【コラム】日本人が誰も知らない世界遺産「ハミギタン山地野生生物保護区」


谷口 知司(たにぐち ともじ)
1955年生まれ。ミンダナオ国際大学客員教授 元京都橘大学現代ビジネス学部ならびに同大学院文化政策学研究科教授。
東北大学大学院教育情報学教育部博士前期課程修了 博士(文化政策学)専門 観光学、文化情報学。
初めてダバオを訪問した時からそのポテンシャルを感じ、ダバオ観光の発展を願っているダバオファン。ダバオッチ創設者ハセガワ氏は彼がまだNGOに勤めていた頃からの友人である。
主要著作に、『ひろがる観光のフィールド』(共編著、晃洋書房、2020年)、『これからの観光を考える』(共編著、晃洋書房、2017年)、『デジタルアーカイブの資料基盤と開発技法』(共編著、晃洋書房、2016年)など。


世界遺産「ハミギタン山地野生生物保護区」は、情報網羅型観光情報誌「地球の歩き方」フィリピンに、「2014年、ユネスコの世界自然遺産に登録された。ミンダナオ島の南東部、プハダ半島Pujada Peninsulaに広がる、標高75~1637m、面積約160平方キロメートルのエリアで、ここでしか見られない固有種が多い」ときわめて簡単に説明されている。

別の文献では、この敷地内には、標高によって様々な異なる陸生と水生の両動植物が存在し、ハミギタン固有種は8種あり、絶滅危機にある木や植物、象徴的なフィリピン鷲やコカトゥーと呼ばれる鳥も生息していると記されている。

ハミギタン国立博物館

ダバオから、世界遺産の玄関口になる街マティへは、ダバオッチの過去の記事によるとバスで片道約6時間とある。ところで、周知のことであるが、世界遺産には文化遺産、自然遺産、複合遺産があり、ここハミギタン山地野生生物保護区は自然遺産である。

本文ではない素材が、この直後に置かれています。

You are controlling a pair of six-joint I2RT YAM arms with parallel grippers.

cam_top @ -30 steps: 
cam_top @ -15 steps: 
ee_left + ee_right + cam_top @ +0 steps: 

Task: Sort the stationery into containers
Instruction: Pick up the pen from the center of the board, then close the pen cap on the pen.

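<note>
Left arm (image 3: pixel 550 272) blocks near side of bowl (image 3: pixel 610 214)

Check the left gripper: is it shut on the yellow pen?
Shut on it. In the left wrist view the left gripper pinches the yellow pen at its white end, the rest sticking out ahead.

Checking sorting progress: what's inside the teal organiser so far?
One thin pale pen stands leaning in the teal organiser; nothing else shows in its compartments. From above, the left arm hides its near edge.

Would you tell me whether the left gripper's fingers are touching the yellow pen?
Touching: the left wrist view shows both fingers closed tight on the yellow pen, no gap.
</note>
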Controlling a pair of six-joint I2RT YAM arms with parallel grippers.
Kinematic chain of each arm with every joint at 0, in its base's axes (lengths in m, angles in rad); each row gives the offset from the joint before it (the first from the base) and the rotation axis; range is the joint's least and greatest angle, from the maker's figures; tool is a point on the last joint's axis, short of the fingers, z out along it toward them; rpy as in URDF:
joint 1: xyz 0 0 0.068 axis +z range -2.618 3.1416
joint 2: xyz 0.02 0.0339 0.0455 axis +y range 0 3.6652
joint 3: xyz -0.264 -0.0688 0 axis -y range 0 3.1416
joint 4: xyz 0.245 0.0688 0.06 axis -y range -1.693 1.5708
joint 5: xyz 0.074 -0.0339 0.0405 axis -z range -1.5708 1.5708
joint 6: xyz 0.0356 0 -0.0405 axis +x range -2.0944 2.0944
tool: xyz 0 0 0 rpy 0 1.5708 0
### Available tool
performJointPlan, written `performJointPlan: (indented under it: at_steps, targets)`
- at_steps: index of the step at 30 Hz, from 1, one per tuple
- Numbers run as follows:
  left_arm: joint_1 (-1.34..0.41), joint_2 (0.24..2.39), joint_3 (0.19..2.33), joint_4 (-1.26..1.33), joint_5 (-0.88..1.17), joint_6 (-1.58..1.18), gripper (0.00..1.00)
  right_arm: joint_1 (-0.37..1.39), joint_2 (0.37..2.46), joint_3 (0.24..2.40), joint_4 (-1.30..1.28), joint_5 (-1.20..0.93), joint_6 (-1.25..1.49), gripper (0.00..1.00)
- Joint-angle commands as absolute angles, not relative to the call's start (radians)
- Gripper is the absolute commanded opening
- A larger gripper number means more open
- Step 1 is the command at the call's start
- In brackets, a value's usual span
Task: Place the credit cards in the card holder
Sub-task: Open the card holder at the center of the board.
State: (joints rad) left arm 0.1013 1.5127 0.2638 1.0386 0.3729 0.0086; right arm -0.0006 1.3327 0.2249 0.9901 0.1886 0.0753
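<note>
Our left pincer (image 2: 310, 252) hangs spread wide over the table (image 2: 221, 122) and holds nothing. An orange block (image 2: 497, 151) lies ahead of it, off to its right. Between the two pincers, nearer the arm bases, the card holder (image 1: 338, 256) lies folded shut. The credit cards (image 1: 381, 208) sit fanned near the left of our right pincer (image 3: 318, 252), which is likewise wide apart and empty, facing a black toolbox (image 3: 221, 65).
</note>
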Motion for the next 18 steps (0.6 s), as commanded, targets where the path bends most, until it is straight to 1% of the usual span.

もとより、世界遺産は観光を目的として設定されたものではなく、「地球の生成と人類の歴史によって生み出され、過去から現在へと引き継がれてきたかけがえのない宝物」であり、「現在を生きる世界中の人びとが過去から引継ぎ、未来へと伝えていかなければならない人類共通の遺産(ユネスコ)」のことである。